Gemeinden des Gebiets

Quarona

Diese Gemeinde ist sehr alten Ursprungs und ist im Sesiatal aufgrund ihrer Wollspinnereien, die zu den weltweit bekanntesten Kaschmirproduktionsstätten zählen, das wichtigste Zentrum für Textilindustrie.

Im Zentrum befindet sich die Villa Rolandi, heutzutage Sitz der Gemeindebibliothek und einst im Besitz der angesehensten Familie von Quarona.

An der Hauptstraße, die die Kommune kreuzt, steht die Pfarrkirche des Heiligen Antonius (1667 geweiht): die Fassade ist mit einem Gemälde von Giacomo Filippo Monti dekoriert, das die Heiligen Antonius von Padua und Christoph wiedergibt. Innerhalb der Kirche gibt es Fresken, die vom Anfang des 20. Jahrhunderts stammen. Dort befinden sich auch die aus dem 17. Jahrhundert stammenden Gemälde von Pier Francesco Gianoli des Heiligen Vinzenz Märtyrer und der Seligen Panacea (in der Kapelle rechterhand). Hier gibt es auch ein Basrelief in Carraramarmor zu bewundern, das ebenfalls der Seligen Panacea gewidmet ist. Die Kirche beherbergt andere Werke der gaudenzianischen Schule und Holzskulpturen von großem Wert.
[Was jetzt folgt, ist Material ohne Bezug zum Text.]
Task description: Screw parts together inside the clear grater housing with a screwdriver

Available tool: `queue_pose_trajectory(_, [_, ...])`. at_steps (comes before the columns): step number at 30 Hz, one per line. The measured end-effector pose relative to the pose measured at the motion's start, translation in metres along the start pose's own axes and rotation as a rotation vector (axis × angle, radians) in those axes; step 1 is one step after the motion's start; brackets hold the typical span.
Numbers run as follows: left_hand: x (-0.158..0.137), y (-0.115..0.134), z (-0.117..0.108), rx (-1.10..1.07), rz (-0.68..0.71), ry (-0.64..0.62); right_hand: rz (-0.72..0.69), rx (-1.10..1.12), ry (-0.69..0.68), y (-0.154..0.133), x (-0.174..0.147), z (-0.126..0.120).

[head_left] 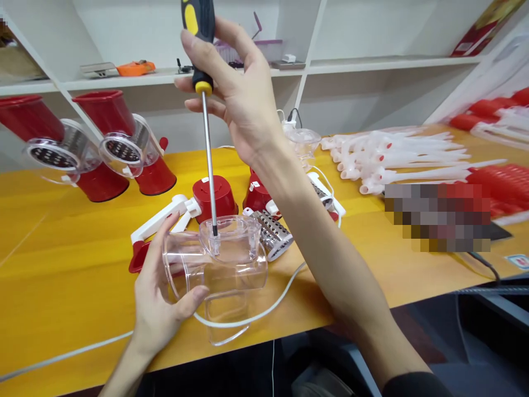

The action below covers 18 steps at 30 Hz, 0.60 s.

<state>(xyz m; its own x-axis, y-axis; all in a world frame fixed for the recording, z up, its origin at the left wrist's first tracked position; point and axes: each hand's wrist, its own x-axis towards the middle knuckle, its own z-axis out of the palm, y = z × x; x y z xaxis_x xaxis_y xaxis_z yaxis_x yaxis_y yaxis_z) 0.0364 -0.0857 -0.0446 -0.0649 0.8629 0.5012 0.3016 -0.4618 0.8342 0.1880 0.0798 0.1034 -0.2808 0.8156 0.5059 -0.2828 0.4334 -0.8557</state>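
With your clear plastic housing (235, 270) as the clock's centre and twelve pointing away from you, begin at six: the white cable (231, 325) crosses the housing's lower chute. It could snag and drag the piece if you turn it; you can't tell from here whether the cable runs in front of the chute or behind. The housing sits at the near edge of the yellow table (95, 264) and could rock or slide, since only one hand steadies it.

Your left hand (155, 311), at eight, has its fingers parted moderately wide, thumb on the near side and index along the far side, grasping the round open end.

At eleven, your screwdriver (208, 154) stands almost upright, its tip inside the housing's upper opening. Whether it meets a screw is too small to tell. Poor seating or a sideways lean could make it slip and scratch the plastic; too hard a twist could crack it.

Above, toward twelve, your right hand (243, 99) grasps the handle rather loosely, thumb on one side, lower fingers only partly curled.

Beyond, a grater drum (270, 231) lies at two, close enough to knock, and a red base (215, 193) stands near twelve.
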Motion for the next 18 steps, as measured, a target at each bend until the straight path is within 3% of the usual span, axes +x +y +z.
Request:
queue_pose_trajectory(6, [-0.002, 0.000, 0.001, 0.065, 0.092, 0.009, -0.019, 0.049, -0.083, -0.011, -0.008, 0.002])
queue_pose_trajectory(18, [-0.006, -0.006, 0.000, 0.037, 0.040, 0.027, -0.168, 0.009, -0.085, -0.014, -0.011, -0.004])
Die Kirche „San Giovanni al Monte" liegt Mitten im Grünen und beherrscht Quarona vom Monte Tucri herab. Sie wurde im 4. Jahrhundert n. Chr. geweiht und ihr Inneres ist fast zur Gänze mit Fresken geschmückt, von denen die ältesten aus der Zeit um das 14. Jahrhundert stammen. Sie kann über einen Saumpfad erreicht werden, der von der „Piazza del mercato" (Marktplatz) ausgeht und dann zur Kirche der „Beata Panacea al Monte" (16. Jahrhundert) weiterführt: diese letztere Kirche wurde, so erzählt man sich, an jenem Ort errichtet, an dem die junge Panacea gepeinigt worden war. In ihrem Inneren gibt es kostbare Fresken des 17. Jahrhunderts zu sehen, welche Szenen aus dem Leben der Seligen darstellen.